The speaker is in reality a much shorter, dark-haired, dark-eyed Japanese-American woman who is the only non-white member of an elite group, Warhead Designers at the Livermore National Laboratory. Sylvia (to give her her code name) is quite proud of her Japanese heritage. Her aunt had witnessed the bombing of Hiroshima and suffered radiation sickness as a consequence.

Sylvia considers herself a feminist but one who is "fighting for everybody’s rights, not just women... I think I’m protecting children. I feel as if I’m protecting the country." As a weapons scientist, she is opposed to the suspension of nuclear testing that was being strongly advocated, as that would be risky. "I would like to see testing of things that have already been built, just to make sure that nothing has happened like the quality of the sample, because things change..... I like to poke things and tear them apart. I would like these systems to be as predictable as possible."

It is the fall of 1987, and an ethnographer has chosen to live at Livermore, a small town forty miles east of San Francisco. He has gone to study the patterns of culture of an exotic but powerful tribe – those who design and test nuclear weapons. The town, though somewhat unprepossessing, has some good features for those who want to raise a family, a low crime rate, a very good school system, parks and churches. It has the second highest proportion of PhD’s per capita of any community in the US.

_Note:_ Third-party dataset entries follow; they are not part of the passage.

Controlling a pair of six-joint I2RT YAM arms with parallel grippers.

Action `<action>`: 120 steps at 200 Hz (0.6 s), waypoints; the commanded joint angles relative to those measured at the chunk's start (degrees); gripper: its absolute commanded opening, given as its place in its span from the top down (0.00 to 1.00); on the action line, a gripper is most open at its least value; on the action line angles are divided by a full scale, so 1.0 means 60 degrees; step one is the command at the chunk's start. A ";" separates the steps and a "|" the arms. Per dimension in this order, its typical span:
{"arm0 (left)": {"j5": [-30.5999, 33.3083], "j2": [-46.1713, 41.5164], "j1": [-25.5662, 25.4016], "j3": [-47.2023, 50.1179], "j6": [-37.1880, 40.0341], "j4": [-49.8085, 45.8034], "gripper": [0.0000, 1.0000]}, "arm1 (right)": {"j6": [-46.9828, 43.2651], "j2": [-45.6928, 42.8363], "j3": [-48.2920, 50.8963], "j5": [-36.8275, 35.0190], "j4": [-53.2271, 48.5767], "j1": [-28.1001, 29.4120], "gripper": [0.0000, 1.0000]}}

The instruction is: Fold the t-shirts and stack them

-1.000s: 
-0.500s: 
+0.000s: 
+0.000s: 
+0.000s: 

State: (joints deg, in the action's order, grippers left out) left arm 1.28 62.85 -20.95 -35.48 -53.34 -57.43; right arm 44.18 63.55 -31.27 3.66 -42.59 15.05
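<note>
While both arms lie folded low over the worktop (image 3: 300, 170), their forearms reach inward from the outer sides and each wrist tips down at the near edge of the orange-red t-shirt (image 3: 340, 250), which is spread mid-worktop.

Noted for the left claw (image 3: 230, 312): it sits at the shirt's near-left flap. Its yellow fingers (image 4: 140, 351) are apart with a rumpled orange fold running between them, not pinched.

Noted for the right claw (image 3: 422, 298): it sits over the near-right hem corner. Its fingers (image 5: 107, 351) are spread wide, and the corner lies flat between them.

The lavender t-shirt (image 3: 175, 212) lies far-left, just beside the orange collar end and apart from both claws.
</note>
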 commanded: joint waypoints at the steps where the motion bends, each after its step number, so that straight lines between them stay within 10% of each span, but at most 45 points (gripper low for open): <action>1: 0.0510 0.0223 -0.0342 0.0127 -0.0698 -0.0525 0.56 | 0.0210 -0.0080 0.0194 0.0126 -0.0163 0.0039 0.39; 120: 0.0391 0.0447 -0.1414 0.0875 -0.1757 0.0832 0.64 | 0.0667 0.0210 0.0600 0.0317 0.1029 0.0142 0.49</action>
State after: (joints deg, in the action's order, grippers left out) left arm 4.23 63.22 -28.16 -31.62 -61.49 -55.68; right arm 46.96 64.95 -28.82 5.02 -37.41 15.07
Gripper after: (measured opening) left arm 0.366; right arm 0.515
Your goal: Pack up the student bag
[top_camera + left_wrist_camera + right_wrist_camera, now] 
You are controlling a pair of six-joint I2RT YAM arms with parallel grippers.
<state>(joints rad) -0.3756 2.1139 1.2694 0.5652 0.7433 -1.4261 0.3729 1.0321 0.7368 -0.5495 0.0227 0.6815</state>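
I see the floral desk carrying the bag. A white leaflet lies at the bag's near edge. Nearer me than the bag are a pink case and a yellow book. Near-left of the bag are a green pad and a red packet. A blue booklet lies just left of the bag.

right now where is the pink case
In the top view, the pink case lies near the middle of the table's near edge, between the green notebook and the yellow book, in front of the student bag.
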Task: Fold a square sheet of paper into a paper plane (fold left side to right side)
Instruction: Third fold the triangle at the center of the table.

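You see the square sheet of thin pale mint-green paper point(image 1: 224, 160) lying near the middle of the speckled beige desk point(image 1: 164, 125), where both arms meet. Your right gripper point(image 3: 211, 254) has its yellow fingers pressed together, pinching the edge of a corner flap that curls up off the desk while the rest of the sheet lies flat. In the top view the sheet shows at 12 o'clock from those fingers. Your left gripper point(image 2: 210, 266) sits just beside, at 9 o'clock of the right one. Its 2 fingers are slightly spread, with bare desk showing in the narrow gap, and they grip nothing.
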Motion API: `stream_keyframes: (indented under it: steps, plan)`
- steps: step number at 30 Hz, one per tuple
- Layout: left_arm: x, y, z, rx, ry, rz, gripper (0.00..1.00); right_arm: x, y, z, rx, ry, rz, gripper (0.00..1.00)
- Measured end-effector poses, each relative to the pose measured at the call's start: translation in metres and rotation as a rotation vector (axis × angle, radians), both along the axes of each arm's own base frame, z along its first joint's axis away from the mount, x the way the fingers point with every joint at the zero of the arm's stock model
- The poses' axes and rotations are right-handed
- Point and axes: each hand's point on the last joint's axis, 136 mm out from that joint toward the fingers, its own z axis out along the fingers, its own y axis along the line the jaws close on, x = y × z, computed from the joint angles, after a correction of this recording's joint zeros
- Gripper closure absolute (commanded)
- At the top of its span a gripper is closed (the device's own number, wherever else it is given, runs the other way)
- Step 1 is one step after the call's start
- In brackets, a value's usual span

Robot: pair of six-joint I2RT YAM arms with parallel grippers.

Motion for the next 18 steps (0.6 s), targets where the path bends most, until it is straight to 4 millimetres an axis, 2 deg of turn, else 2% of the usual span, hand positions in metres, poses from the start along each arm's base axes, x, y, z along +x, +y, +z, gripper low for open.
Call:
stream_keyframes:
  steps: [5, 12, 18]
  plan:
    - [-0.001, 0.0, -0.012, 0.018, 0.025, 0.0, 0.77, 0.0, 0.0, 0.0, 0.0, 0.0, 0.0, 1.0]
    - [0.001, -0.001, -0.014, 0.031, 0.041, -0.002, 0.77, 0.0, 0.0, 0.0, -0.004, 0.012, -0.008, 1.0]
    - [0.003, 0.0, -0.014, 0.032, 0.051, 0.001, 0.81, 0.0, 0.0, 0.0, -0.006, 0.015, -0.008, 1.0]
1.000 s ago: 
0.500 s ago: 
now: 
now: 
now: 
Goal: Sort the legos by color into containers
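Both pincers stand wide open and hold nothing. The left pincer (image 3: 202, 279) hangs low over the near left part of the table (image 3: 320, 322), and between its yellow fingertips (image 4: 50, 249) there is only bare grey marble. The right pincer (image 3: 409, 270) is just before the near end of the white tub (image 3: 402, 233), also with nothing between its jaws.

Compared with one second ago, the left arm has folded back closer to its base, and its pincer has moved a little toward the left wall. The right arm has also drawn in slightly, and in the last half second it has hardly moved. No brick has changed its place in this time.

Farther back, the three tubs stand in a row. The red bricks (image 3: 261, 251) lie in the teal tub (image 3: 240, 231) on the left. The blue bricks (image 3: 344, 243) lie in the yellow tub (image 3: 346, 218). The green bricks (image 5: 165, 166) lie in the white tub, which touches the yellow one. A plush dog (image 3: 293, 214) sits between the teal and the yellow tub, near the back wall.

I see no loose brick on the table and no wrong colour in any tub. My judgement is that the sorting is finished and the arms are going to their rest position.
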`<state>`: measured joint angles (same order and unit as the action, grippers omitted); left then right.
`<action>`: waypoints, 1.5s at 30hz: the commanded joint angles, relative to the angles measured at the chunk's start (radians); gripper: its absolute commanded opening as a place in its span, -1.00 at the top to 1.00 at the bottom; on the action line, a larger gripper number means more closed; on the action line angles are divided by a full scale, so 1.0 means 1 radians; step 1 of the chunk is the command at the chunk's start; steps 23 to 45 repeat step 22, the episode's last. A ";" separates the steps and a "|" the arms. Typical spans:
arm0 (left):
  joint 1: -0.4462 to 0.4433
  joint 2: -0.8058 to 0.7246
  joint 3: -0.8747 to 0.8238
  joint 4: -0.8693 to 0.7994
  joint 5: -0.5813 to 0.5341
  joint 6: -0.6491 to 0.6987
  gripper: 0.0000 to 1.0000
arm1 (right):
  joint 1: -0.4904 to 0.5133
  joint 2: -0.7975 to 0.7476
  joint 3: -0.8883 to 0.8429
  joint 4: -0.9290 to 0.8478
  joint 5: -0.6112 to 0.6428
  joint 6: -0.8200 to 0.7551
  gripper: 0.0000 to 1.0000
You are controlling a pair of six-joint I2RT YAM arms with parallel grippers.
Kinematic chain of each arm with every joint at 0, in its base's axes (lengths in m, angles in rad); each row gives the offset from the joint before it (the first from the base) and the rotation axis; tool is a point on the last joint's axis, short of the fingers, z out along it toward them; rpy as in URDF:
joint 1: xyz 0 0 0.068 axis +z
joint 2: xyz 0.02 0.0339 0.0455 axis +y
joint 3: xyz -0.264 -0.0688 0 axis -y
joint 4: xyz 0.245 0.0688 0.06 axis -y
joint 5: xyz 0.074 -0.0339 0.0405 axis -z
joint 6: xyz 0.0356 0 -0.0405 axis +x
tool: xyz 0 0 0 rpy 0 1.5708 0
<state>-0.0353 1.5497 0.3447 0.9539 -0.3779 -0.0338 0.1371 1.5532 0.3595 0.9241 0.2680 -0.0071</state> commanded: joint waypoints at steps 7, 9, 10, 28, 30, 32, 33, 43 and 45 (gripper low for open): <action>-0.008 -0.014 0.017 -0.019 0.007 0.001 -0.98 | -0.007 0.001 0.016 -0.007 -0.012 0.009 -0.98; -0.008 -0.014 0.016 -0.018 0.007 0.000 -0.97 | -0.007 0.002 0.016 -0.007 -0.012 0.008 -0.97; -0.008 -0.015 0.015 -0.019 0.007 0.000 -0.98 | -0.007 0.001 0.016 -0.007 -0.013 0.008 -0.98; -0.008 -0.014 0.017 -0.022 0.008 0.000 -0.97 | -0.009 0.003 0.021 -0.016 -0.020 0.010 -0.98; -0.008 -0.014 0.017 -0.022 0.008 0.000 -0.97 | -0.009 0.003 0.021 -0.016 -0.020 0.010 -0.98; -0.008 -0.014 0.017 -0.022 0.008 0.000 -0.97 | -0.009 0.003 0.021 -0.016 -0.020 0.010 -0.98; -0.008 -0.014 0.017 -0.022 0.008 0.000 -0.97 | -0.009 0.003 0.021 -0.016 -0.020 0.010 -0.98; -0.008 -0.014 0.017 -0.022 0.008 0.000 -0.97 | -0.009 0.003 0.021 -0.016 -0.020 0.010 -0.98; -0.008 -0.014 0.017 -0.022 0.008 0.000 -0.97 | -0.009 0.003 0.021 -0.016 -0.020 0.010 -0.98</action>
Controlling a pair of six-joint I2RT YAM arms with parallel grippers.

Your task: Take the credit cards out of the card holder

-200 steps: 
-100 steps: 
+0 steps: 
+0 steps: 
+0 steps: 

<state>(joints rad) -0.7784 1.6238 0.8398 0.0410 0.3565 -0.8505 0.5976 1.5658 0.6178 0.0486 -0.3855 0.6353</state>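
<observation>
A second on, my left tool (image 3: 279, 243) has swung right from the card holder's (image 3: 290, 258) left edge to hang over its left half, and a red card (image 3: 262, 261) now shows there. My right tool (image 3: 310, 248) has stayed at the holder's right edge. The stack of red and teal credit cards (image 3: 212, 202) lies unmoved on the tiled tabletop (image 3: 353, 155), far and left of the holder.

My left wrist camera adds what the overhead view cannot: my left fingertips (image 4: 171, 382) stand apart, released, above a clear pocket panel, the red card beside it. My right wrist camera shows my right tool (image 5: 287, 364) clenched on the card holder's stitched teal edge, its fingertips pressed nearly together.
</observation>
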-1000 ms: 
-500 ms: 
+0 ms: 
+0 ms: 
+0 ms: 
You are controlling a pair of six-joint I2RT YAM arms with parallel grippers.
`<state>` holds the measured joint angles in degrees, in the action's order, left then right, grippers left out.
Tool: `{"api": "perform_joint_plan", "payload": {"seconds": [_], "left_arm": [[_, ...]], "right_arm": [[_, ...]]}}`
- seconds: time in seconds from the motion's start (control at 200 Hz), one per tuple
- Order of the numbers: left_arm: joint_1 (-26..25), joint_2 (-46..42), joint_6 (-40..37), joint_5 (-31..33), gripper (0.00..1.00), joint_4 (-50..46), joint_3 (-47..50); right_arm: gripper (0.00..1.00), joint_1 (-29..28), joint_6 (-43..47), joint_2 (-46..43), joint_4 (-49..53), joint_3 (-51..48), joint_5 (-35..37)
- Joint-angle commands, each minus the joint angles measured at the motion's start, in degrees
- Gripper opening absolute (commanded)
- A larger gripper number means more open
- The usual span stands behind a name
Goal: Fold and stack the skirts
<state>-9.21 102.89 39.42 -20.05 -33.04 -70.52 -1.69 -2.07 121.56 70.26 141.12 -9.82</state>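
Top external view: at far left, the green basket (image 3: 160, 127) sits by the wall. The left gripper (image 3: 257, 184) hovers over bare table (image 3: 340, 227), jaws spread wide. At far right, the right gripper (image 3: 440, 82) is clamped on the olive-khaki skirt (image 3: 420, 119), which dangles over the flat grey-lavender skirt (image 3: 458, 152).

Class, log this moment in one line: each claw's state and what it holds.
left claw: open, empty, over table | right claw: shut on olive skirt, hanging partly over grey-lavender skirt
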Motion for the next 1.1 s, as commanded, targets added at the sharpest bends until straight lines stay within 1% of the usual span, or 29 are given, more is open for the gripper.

In standard fashion, the ethnographer sought out informants (Sylvia being one). He is struck by the diversity of political opinions and religious views. The weapons scientists included atheists, Jews, Catholics, Episcopalians, Presbyterians, Methodists, Lutherans, Unitarians, Baptists, Mormons, Evangelists and even three Buddhists.



Gusterson, H. (1995) 'Becoming a Weapons Scientist' in Technoscientific Imaginaries edited G. E. Marcus, U. Chicago Press Chicago

Gusterson, H. (1998) Nuclear Rites: A Weapons Laboratory at the End of the Cold War. U. California Press, Berkeley, L.A.



Many of the students who take my course have their sights set on medical school since they believe that by becoming doctors they would “help” people. This problem forced them to reconsider the meaning of that word. They realised that many scientists may become weapon designers for the same reason. The topics discussed ranged from the profile of weapons scientists, the case for and against nuclear disarmament , the proliferation of nuclear weapons, the creation of the bomb and the effects of nuclear explosions.